YOUR OBJECTIVE
Look through the material below. Return exactly the lines from the one with "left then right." through the one with "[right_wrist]", both included.

____ SUPPLIED RECORDS

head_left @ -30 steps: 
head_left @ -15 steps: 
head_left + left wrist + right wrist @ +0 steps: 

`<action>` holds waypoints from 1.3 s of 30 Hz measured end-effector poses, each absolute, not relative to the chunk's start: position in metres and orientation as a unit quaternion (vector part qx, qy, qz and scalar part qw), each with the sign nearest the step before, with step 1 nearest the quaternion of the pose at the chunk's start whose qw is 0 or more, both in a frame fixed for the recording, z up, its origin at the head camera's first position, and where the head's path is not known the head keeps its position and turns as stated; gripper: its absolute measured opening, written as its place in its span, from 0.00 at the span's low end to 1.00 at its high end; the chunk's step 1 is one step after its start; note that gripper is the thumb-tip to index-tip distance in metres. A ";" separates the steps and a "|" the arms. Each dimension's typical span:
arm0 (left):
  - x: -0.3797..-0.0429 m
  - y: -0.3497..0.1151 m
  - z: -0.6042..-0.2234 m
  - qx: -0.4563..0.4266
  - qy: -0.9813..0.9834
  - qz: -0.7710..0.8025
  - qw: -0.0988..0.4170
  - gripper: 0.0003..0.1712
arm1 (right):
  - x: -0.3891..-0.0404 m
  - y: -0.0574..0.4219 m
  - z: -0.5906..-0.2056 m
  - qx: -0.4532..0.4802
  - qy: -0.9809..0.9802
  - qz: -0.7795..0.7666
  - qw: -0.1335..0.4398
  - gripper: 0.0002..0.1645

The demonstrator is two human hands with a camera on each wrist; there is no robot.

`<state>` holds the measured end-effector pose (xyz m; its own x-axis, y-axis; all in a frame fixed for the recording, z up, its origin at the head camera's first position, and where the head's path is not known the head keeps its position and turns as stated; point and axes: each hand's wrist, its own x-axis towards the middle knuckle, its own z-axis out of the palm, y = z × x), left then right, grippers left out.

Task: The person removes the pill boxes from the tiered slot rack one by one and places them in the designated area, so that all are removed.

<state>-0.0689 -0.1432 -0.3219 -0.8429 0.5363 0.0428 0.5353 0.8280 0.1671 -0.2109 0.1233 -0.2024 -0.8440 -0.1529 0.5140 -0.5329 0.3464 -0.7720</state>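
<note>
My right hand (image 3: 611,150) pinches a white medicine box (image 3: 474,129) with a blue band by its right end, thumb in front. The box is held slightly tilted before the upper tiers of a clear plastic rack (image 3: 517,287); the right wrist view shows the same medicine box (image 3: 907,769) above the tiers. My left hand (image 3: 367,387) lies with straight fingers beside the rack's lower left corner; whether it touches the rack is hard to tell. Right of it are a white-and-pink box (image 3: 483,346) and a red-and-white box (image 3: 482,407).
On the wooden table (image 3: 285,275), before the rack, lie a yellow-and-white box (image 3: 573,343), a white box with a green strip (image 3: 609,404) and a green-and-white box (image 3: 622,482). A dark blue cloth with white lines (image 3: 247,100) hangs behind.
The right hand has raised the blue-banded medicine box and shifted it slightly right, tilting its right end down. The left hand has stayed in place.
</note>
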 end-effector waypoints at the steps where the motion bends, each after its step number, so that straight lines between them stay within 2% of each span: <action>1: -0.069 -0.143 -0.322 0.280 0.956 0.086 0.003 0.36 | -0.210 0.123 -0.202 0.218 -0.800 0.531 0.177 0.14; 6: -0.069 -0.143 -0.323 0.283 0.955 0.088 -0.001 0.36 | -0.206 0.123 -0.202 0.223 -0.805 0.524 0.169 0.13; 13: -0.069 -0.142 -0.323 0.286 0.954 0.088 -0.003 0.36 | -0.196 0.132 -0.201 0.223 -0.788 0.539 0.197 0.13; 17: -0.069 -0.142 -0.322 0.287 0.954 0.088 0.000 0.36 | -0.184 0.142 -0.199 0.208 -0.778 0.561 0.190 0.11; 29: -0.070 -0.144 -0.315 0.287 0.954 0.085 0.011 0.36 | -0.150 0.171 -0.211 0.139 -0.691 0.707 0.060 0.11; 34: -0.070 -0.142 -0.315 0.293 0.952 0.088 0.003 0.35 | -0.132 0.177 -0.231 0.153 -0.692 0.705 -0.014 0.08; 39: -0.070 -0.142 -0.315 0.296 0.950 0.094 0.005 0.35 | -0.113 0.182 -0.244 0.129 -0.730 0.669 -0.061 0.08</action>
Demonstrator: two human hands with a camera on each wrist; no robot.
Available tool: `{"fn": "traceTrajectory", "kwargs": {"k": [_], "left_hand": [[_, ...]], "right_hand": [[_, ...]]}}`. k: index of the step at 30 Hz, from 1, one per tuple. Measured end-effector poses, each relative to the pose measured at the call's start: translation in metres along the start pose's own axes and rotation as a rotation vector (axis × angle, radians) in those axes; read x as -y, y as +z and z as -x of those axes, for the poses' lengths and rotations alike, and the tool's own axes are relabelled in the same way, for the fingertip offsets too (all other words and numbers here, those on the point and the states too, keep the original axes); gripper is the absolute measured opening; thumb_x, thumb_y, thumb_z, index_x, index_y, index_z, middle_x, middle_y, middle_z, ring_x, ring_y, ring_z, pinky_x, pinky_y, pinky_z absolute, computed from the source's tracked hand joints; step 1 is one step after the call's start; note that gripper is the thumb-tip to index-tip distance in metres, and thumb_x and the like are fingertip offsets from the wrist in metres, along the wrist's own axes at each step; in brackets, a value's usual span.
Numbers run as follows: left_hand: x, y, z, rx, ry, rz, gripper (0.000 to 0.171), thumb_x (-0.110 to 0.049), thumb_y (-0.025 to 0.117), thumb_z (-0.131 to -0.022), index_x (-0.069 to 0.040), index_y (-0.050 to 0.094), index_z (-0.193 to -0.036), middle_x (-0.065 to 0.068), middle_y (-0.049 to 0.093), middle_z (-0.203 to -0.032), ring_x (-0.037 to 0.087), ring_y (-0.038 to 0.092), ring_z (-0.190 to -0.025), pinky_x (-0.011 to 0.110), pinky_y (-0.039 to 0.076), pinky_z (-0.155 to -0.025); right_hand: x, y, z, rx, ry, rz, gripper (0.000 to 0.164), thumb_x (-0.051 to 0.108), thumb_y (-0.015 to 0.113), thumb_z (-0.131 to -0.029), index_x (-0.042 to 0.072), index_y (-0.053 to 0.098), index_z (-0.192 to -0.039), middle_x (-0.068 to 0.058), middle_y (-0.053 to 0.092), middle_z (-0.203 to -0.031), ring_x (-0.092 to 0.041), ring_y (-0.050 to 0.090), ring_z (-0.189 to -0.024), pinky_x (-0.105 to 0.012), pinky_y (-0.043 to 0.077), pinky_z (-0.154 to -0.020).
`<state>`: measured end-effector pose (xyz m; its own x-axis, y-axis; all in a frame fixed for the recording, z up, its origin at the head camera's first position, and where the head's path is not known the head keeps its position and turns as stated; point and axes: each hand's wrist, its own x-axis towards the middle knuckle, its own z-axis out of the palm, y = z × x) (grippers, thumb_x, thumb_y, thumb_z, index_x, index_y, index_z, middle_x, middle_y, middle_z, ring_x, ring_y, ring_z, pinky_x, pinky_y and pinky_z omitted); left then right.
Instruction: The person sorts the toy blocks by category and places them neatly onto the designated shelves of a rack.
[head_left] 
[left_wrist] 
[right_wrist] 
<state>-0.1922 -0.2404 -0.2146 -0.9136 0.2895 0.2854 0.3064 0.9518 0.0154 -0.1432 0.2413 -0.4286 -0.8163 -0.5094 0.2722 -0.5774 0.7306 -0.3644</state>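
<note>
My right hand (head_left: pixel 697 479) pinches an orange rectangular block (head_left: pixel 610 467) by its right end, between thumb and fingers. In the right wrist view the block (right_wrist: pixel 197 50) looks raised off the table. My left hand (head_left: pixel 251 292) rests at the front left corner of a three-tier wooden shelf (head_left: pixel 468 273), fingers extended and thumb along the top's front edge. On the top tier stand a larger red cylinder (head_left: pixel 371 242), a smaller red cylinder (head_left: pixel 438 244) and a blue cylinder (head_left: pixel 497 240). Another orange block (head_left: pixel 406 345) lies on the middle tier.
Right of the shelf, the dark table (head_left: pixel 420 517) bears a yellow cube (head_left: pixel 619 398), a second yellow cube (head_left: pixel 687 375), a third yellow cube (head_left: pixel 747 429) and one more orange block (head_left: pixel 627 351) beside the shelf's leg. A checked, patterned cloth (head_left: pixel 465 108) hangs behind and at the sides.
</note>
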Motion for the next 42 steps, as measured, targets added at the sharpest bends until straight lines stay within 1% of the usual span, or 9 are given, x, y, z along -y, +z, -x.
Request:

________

ANSWER TO THE PROBLEM
`<state>`: measured end-effector pose (xyz m; its own x-axis, y-axis; all in a frame fixed for the recording, z up, its origin at the head camera's first position, and where the head's path is not known the head keeps its position and turns as stated; point and axes: each hand's wrist, its own x-axis towards the middle knuckle, its own z-axis out of the palm, y = z × x) (grippers, thumb_x, thumb_y, thumb_z, index_x, index_y, index_z, middle_x, middle_y, middle_z, ring_x, ring_y, ring_z, pinky_x, pinky_y and pinky_z omitted); left then right.
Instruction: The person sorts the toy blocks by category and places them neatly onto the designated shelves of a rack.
[head_left] 
[left_wrist] 
[right_wrist] 

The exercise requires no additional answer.